Dr. Laughlin was a prolific writer, publishing numerous articles and books on eugenics, eugenical sterilization, immigration, genetics, and various phases of inheritance including racing capacity in thoroughbred horses. It is his work on eugenical sterilization and immigration restriction for which he is best known. Laughlin's Eugenical Sterilization in the United States established him as an expert on the topic. His model sterilization laws were used by many of the more than 30 states that passed sterilization laws. Germany's 1933 sterilization laws were also modeled after Laughlin's. Laughlin's immigration studies, which seemed to support the idea that recent immigrants from Southern and Eastern Europe had a higher percentage of "socially inadequate" persons than other immigrants, led to the highly restrictive immigration quota system of 1924 which favored immigrants from Northern Europe. As is evident in the Laughlin Collection, Dr. Laughlin also devoted considerable time and effort developing his ideas for a common world government.

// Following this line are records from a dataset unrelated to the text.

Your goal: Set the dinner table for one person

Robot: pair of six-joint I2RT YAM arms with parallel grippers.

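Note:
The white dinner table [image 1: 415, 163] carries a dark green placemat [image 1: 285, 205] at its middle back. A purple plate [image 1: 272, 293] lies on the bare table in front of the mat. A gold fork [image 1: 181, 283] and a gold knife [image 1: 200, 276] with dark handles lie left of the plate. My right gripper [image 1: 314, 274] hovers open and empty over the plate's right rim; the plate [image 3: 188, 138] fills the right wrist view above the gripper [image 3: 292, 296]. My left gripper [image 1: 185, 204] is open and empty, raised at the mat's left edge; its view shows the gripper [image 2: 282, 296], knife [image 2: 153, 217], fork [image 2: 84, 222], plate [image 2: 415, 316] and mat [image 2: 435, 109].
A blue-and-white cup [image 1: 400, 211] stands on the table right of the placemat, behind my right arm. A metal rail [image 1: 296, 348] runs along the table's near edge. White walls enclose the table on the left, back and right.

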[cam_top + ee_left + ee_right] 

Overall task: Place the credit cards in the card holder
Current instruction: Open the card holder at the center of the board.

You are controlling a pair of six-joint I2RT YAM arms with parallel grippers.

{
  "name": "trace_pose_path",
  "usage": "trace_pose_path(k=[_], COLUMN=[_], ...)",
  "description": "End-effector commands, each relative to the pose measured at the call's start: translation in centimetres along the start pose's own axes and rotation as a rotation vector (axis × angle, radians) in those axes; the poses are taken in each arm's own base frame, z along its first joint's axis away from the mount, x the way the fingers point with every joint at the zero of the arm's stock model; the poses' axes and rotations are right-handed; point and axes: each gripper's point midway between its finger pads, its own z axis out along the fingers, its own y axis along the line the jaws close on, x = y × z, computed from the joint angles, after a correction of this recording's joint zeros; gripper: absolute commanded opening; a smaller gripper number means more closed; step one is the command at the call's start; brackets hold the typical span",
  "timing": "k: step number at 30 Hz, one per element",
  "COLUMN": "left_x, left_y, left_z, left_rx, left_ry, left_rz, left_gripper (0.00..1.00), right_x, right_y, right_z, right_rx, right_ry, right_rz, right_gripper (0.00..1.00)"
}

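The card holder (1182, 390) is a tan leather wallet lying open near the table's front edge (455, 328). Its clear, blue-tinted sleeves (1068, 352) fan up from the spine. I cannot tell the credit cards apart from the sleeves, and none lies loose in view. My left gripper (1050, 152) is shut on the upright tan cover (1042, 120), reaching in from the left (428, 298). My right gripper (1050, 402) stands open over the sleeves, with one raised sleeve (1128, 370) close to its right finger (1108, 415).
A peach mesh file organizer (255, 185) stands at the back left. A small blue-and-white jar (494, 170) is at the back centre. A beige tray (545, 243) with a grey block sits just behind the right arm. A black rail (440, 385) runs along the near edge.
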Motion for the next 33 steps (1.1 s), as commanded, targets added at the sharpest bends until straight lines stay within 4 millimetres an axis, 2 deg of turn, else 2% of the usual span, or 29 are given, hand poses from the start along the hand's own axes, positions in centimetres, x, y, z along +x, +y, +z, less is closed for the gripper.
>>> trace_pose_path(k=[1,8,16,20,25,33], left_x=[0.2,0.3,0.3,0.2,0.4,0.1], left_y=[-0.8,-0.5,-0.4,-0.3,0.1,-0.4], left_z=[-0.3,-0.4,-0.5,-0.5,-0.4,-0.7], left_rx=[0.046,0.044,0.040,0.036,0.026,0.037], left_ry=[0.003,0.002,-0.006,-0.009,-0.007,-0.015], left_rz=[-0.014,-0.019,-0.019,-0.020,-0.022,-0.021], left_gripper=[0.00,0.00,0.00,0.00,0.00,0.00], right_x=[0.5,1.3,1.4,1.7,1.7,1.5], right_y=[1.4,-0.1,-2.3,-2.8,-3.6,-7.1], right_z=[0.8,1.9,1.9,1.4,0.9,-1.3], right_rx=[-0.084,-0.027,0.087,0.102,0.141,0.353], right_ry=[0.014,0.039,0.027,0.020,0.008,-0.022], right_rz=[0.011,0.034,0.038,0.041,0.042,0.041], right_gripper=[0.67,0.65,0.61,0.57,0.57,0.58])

Dr. Laughlin was married to Pansy Bowen of Kirksville on Sept. 13, 1902; they had no children. After his retirement from the Eugenics Record Office they returned to Kirksville in December 1939. Dr. Laughlin died January 26, 1943, and was buried near his father and mother in Highland Park Cemetery in Kirksville.

Bibliography

"Rites for Dr. Harry Laughlin here Today," Kirksville Daily Express, January 27, 1943, p. 1.
Reilly, Philip R. "Laughlin, Harry Hamilton." American National Biography. New York: Oxford University Press, 1999, 13:252.